There were 8,623 households, of which 39.7% had children under the age of 18 living with them, 49.5% were married couples living together, 15.0% had a female householder with no husband present, 6.0% had a male householder with no wife present, and 29.5% were non-families. 24.3% of all households were made up of individuals, and 8.8% had someone living alone who was 65 years of age or older. The average household size was 2.67 and the average family size was 3.15.

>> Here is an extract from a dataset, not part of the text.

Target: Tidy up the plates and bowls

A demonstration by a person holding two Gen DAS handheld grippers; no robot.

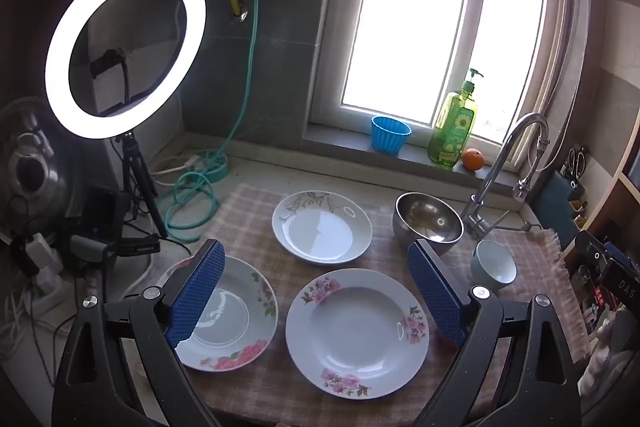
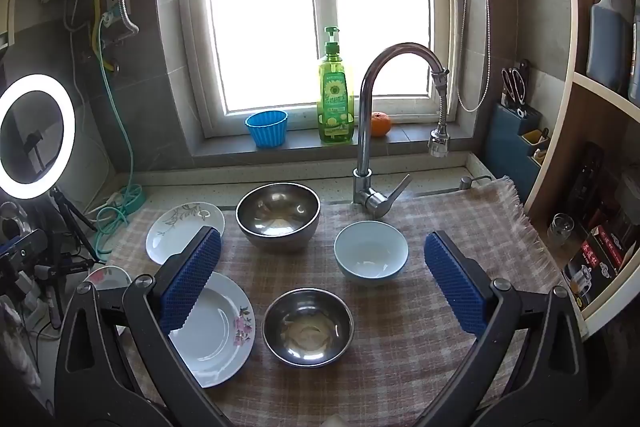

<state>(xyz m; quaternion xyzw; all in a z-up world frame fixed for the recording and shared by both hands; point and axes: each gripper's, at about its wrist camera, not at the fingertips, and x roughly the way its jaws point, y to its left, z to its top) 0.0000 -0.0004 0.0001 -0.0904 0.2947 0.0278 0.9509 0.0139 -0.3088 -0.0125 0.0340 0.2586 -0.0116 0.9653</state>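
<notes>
Left gripper [image 1: 316, 291], right gripper [image 2: 322, 281] — both wide apart, empty-jawed.

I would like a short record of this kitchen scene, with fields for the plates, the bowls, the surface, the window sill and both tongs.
plates: three, lying apart: pink flower plate, second flower plate, leaf plate
bowls: large steel bowl, small steel bowl, pale blue bowl, all upright and not stacked
surface: checked cloth
window sill: blue cup, green soap bottle, orange
left tongs: open, holding nothing
right tongs: open, holding nothing
</notes>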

The median age in the city was 33.6 years. 28.2% of residents were under the age of 18; 8.7% were between the ages of 18 and 24; 28.2% were from 25 to 44; 24.3% were from 45 to 64; and 10.8% were 65 years of age or older. The gender makeup of the city was 48.4% male and 51.6% female.

===2000 census===
As of the census of 2000, there were 21,730 people, 7,945 households, and 5,807 families living in the city. The population density was 1,622.2 PD/sqmi. There were 8,411 housing units at an average density of 627.9 /sqmi.

The racial makeup of the city was 91.95% White, 3.85% Black, 0.60% Native American, 0.58% Asian, 0.09% Pacific Islander, 1.08% from other races, and 1.85% from two or more races. Hispanic or Latino of any race were 4.69% of the population.

There were 7,945 households, out of which 40.6% had children under the age of 18 living with them, 56.0% were married couples living together, 12.9% had a female householder with no husband present, and 26.9% were non-families. 22.3% of all households were made up of individuals, and 7.5% had someone living alone who was 65 years of age or older. The average household size was 2.70 and the average family size was 3.15.

The population was spread out, with 30.0% under the age of 18, 8.6% from 18 to 24, 32.6% from 25 to 44, 18.8% from 45 to 64, and 10.1% who were 65 years of age or older. The median age was 33 years. For every 100 females, there were 93.6 males. For every 100 females age 18 and over, there were 90.1 males.

The median income for a household in the city was $45,581, and the median income for a family was $51,268. Males had a median income of $35,518 versus $25,542 for females. The per capita income for the city was $18,572. About 6.5% of families and 7.9% of the population were below the poverty line, including 10.5% of those under age 18 and 4.1% of those age 65 or over.

==Economy==
===Largest employers===
According to the city's 2016 Comprehensive Annual Financial Report, the largest employers in the city are:

| # | Employer | # of Employees |
|---|---|---|
| 1 | QuikTrip Distribution | 1,005 |
| 2 | Belton School District | 637 |
| 3 | Belton Regional Medical Center | 286 |
| 4 | Hy-Vee | 269 |
| 5 | City of Belton | 185 |
| 6 | ROM | 161 |
| 7 | Price Chopper | 150 |
| 8 | Beautiful Savior Home | 150 |
| 9 | Adesa Kansas City | 122 |
| 10 | Home Depot | 112 |

==Education==
Belton School District #124 includes most of Belton. It operates six elementary schools, two middle schools, and Belton High School.

A portion of eastern Belton is in the Raymore-Peculiar School District.

Metropolitan Community College has the Belton school district in its taxation area. The Raymore-Peculiar district is in the service area but not the taxation area.

Belton has a public library, a branch of the Cass County Public Library.

==Notable people==

- Dale Carnegie, author of How to Win Friends and Influence People (parents moved to community when he was adult but he is buried in Belton)
- Emmett Dalton, of the bank-robbing Dalton Gang
- Ben Hardaway, storyboard artist, animator, voice actor, gagman, writer, and director during the Golden Age of American animation.
- Kevin Hern, businessman and member of the U.S. House of Representatives for Oklahoma's 1st congressional district
- George Mercer, convicted rapist and murderer executed by lethal injection
- Carrie Nation, leader of temperance movement
- Tate Stevens, 2012 winner of The X Factor
- Harry S. Truman, 33rd President of the United States.
- Brad St. Louis, played 10 seasons with the Cincinnati Bengals in the National Football League.